7. The advocate submitted that the results were announced on 10th August, 2017 as indicated by the signatures of agents who signed form 35B but the results were dated 9th August, 2017. He argued that the results were predetermined before they were announced.
8. Some of the forms 35A that were filed by the 1st respondent (IEBC) in their response were faint and were not clear. Counsel for IEBC Mr Juma made an application for him to file clear copies of the said documents. The court granted his permission to do so. Mr Lubulellah submitted that the said forms when compared with the forms 35A that had been filed by the 1st petitioner revealed glaring discrepancies. In some of them they were not signed by the Presiding Officers and Deputy Presiding Officers. Others had different serial numbers from what had been earlier filed by IEBC. Some had results figures written over. Some were not stamped with IEBC stamp. Some were not signed by agents. The advocate submitted that all these discrepancies call for a scrutiny.
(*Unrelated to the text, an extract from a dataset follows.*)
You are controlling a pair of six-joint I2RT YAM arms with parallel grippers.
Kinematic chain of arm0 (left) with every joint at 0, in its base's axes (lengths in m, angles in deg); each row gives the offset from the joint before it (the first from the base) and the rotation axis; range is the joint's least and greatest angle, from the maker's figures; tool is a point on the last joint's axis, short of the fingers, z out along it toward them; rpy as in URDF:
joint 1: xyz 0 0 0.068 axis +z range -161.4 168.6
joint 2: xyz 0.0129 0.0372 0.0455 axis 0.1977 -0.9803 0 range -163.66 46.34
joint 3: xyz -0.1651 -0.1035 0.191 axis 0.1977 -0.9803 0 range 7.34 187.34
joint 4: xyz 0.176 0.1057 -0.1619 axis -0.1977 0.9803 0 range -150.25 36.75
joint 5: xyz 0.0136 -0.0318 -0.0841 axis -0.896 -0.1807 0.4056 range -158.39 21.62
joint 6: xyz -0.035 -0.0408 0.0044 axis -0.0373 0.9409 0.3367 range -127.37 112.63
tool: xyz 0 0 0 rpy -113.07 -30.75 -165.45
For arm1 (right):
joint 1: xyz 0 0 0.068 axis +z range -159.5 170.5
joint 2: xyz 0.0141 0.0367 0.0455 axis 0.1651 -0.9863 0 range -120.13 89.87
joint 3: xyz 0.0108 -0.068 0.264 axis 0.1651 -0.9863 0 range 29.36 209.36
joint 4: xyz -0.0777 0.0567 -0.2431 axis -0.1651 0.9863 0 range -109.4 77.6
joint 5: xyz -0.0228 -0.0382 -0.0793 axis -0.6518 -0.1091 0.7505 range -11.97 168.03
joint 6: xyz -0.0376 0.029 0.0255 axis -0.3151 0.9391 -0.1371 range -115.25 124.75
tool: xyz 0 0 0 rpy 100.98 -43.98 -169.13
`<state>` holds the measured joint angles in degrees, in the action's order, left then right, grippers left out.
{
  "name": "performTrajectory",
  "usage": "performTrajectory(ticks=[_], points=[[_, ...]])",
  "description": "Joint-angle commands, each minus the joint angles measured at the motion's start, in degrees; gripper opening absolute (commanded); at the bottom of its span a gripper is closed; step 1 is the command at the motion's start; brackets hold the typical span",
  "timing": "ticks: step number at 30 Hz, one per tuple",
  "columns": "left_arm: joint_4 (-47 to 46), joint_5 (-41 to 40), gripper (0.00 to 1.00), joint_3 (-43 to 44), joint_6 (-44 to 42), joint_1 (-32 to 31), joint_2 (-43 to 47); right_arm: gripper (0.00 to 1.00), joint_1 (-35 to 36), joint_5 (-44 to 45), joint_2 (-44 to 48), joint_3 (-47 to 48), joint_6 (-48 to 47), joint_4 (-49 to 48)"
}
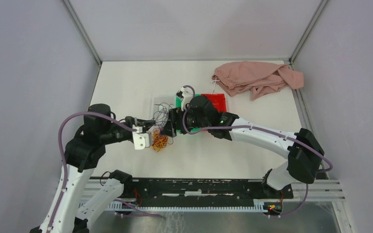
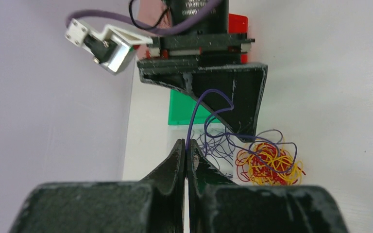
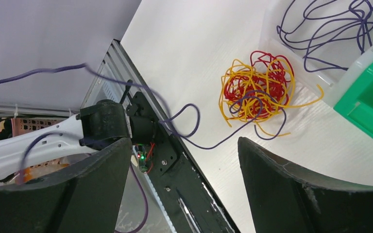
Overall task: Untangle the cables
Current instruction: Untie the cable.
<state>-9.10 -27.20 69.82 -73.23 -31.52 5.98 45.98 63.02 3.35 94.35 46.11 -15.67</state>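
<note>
At the near edge of the table (image 1: pixel 252 155), my two arms reach in toward the middle. My left gripper (image 2: pixel 186 145) is pressed closed on a single purple strand (image 2: pixel 197 104), pinched right at the fingertips. From the pinch the strand rises, loops in front of my other gripper and comes down toward the heap. Just past my left fingertips, on the white surface, lies the red and yellow tangle (image 3: pixel 256 92), a tight ball with a few purple loops threaded through and around it. My right gripper (image 3: pixel 183 143) hangs above the tabletop near that ball, its jaws spread wide with nothing gripped. A purple strand crosses the space ahead of them. Beyond the ball, more loose purple cables (image 3: pixel 330 34) lie in open curls inside a clear tray (image 3: pixel 296 65). Just beside that tray sits a green bin (image 3: pixel 369 107), with a red bin (image 1: pixel 217 102) next to it. Toward the far right corner lies a crumpled pink cloth (image 1: pixel 256 77), well apart from the cables.
</note>
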Motion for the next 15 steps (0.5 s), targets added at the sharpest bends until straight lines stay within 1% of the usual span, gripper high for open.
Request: performTrajectory(ticks=[1, 6, 12, 15], points=[[-0.4, 3.8, 0.03, 6.4, -2.6, -0.3, -0.3, 0.87, 0.7, -0.5, -2.3, 4.8, 1.0, -4.6], [-0.8, 6.6, 0.03, 12.6, -1.9, -0.3, -2.3, 0.86, 1.5, -0.6, -5.8, 8.2, 1.1, -4.7], [-10.3, 8.3, 0.03, 17.2, 4.8, -0.3, -2.6, 0.86, 1.8, 1.2, -8.3, 8.8, 1.6, -5.7], [-15.0, 8.7, 0.03, 20.3, 9.6, -0.2, -3.5, 0.85, 1.9, 1.8, -9.6, 8.6, 1.6, -6.6]])
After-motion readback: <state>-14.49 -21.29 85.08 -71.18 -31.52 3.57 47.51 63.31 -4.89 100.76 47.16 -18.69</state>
9. The advocate noted that many of the forms in the petitioner’s bundle are not clear. He counted 33 of them. He submitted that the results borne out of these forms do not reflect the will of the people of Shinyalu.
10. The advocate submitted that in one place at Musingu Primary School polling station, the 1st petitioner’s votes as reflected in forms 35A were 207 while those of the 3rd respondent were 87. In form 35B the 1st petitioner’s votes were indicated as 07 while those of the 3rd respondent were posted as 207. That that meant that the votes meant for the 1st petitioner were given to the 3rd respondent. Therefore that the accuracy of form 35B cannot be vouched for. That the results are not verifiable.
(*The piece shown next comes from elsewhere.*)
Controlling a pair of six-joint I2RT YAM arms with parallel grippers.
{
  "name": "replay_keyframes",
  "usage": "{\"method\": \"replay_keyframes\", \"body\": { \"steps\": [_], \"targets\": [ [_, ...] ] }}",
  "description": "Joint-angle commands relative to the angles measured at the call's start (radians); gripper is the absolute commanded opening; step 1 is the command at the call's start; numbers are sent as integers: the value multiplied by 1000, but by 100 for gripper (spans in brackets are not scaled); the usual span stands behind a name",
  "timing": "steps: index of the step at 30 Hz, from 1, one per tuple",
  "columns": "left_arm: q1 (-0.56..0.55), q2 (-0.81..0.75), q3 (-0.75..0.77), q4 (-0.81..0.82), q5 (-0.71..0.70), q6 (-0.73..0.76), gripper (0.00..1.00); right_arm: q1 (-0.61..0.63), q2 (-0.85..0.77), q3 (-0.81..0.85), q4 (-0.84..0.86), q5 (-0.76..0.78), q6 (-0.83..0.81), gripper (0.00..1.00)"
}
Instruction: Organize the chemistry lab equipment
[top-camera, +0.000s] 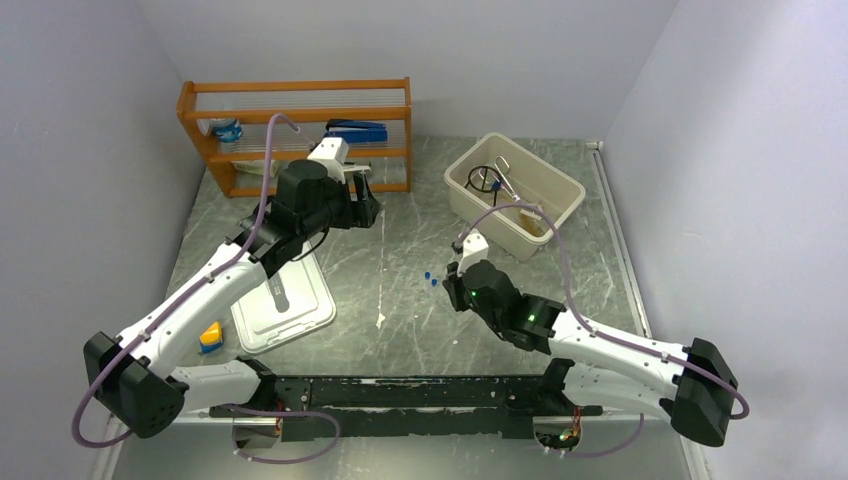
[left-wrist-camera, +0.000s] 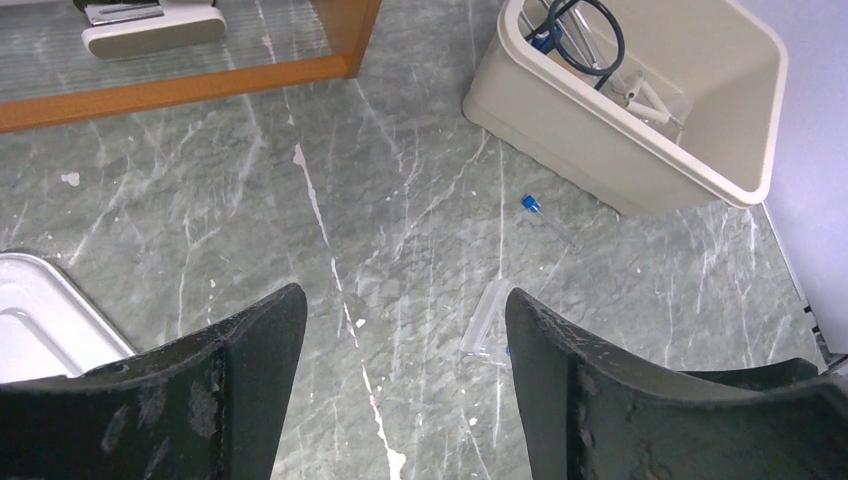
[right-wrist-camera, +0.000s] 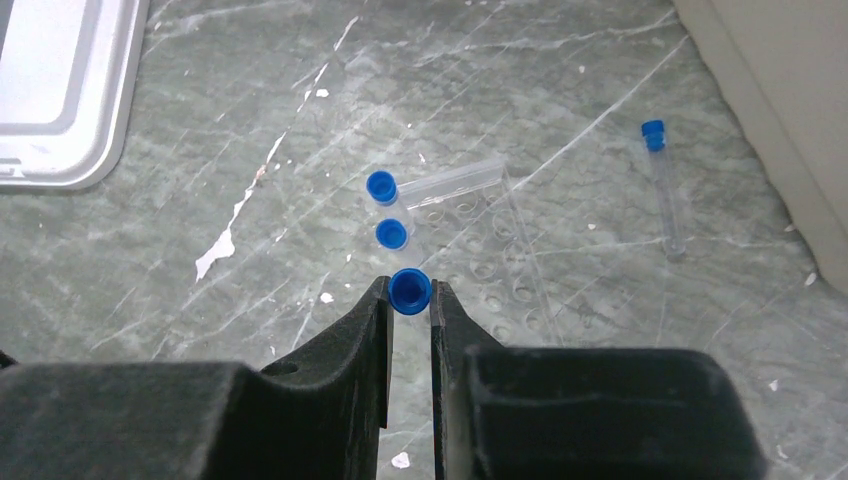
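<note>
Our right gripper (right-wrist-camera: 411, 303) is pinching narrowly on a blue-capped tube (right-wrist-camera: 410, 288) just under its cap, holding it upright at the near edge of the clear rack (right-wrist-camera: 490, 265). We are judging that seating it calls for centring it over a free hole and lowering it straight, without tilt. Our left gripper (left-wrist-camera: 400, 320) is hanging wide open and empty above the table (left-wrist-camera: 250, 220). We are struggling to see the transparent rack's holes. The held tube's body is hiding beneath its cap, and we cannot tell whether the two neighbouring tubes (right-wrist-camera: 391, 234) are seated.
</note>
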Motion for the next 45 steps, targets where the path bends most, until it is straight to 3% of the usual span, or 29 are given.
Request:
{"method": "replay_keyframes", "body": {
  "steps": [1,16,34,45],
  "targets": [
    [-1,-17,-34,39,14,3,76,34,19,-38,85,39,26,8],
    [0,-1,-71,72,68,8,76,77,56,-109,247,92,-55,8],
    [-1,5,-85,74,74,9,76,77,147,-105,264,83,-64,9],
    [-1,0,-91,73,68,14,76,76,186,-91,235,111,-31,15]
  ]
}}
11. The advocate submitted that matters that come up during the hearing of an election petition must be considered whether they originated from the petitioner or from the respondents. On this proposition he cited the case of Musikari Nazi Kombo vs Moses Masika Wetangula & 2 others [2013] eKLR.
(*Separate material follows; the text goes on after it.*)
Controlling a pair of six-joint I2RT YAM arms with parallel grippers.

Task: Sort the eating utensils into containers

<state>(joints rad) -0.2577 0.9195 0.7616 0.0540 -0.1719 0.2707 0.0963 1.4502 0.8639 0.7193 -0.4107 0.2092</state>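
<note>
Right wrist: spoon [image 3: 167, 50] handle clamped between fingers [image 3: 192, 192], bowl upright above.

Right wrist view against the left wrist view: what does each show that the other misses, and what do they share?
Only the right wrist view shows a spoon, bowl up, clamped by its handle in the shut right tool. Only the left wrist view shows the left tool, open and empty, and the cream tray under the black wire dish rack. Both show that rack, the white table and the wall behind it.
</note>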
In a nutshell the advocates submitted that they have shown sufficient reasons why an order for scrutiny should issue.
Submissions by Mr Khamati for 2nd petitioner:-
12. The advocate submitted that the only variable forms 35A are 53 in number. That these are the forms that are signed and stamped by IEBC officer and signed by agents of the 2nd petitioner. That the rest of 91 forms were not signed by agents of the 2nd petitioner.
The advocate submitted that the total of the votes as indicated in form 35B is 51,473 but the correct number is 51,447. That the difference of 46 votes is a miscalculation.
The advocate submitted that absence of IEBC stamps on forms 35A means that there is no proof of accuracy of the forms. That the total number of stamped forms 35A are 91 out of 144. That there is then reason to scrutinize the record of the election.
Submissions by Mr Ayuka for 3rd respondent:
13. The advocate opposed the application for recount. He submitted that Rule 29(4) of the Elections (Parliamentary and County Elections) Petitions Rules 2017, provides that a recount may be ordered only when the only issue in the petition is the tallying and count of the votes received by candidates. That therefore if the petitioner wanted a recount, then the only issue he should have brought up is tallying and counting of votes. That the words used on the rule are “scrutiny or recount” but not “scrutiny and/or recount.” Therefore that these two are mutually exclusive and the application should fail on that ground.
14. The advocate submitted that the 1st petitioner is requesting for scrutiny in the polling stations where the 3rd respondent won but not where he, the 1st petitioner, won. That the partial and selective proposition for scrutiny where the 1st petitioner lost is inappropriate.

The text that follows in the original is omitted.